- Exercise requirements
Lines below that hold the word "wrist" must be copied in full.

- Available data
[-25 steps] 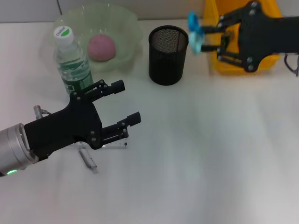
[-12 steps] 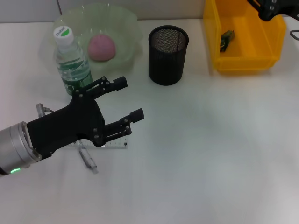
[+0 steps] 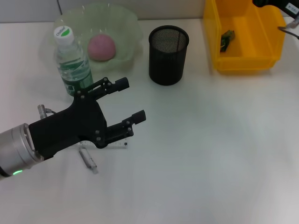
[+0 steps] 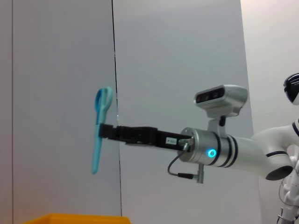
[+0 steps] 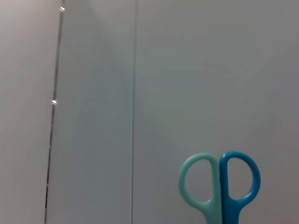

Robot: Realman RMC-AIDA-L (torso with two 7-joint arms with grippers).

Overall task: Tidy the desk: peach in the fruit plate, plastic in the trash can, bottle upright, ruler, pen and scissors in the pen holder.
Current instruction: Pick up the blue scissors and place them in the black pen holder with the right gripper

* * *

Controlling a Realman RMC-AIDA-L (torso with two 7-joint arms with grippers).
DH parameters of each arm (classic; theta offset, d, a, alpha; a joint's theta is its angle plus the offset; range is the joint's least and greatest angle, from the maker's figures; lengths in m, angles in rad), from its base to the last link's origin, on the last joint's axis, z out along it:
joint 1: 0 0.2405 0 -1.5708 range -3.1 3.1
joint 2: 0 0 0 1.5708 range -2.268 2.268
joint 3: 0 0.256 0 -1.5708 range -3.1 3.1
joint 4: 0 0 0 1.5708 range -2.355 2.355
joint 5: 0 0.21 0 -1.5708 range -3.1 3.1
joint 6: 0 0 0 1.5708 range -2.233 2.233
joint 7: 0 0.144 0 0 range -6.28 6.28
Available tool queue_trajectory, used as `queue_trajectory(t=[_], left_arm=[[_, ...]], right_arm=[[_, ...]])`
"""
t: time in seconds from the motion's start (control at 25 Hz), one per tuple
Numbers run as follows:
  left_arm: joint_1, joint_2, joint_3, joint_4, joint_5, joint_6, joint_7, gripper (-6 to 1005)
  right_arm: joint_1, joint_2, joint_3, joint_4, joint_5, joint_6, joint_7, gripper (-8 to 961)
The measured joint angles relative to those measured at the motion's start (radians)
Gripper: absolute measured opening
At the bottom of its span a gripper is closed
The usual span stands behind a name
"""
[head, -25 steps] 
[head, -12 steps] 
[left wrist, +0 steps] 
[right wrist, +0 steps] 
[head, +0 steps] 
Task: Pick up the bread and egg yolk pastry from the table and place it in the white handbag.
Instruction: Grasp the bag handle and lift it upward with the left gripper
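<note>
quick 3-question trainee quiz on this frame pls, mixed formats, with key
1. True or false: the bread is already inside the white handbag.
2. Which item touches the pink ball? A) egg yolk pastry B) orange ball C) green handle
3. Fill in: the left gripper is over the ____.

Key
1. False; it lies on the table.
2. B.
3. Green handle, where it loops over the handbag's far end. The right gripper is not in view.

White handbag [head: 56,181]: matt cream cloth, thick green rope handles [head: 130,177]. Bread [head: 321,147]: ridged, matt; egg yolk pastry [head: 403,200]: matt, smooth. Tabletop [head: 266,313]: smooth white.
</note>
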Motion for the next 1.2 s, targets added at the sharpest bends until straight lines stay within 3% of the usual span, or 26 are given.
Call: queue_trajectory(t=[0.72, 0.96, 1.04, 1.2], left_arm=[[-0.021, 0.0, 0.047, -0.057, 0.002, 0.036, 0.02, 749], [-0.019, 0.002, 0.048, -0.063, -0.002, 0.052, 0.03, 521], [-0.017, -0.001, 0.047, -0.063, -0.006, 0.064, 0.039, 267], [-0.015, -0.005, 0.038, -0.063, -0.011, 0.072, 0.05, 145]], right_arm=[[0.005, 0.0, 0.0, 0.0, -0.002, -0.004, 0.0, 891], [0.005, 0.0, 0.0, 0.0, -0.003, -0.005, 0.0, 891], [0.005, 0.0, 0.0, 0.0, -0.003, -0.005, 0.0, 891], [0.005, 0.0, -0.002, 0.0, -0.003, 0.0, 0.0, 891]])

- Result of this task
[left wrist, +0 steps] 
[right wrist, +0 steps] 

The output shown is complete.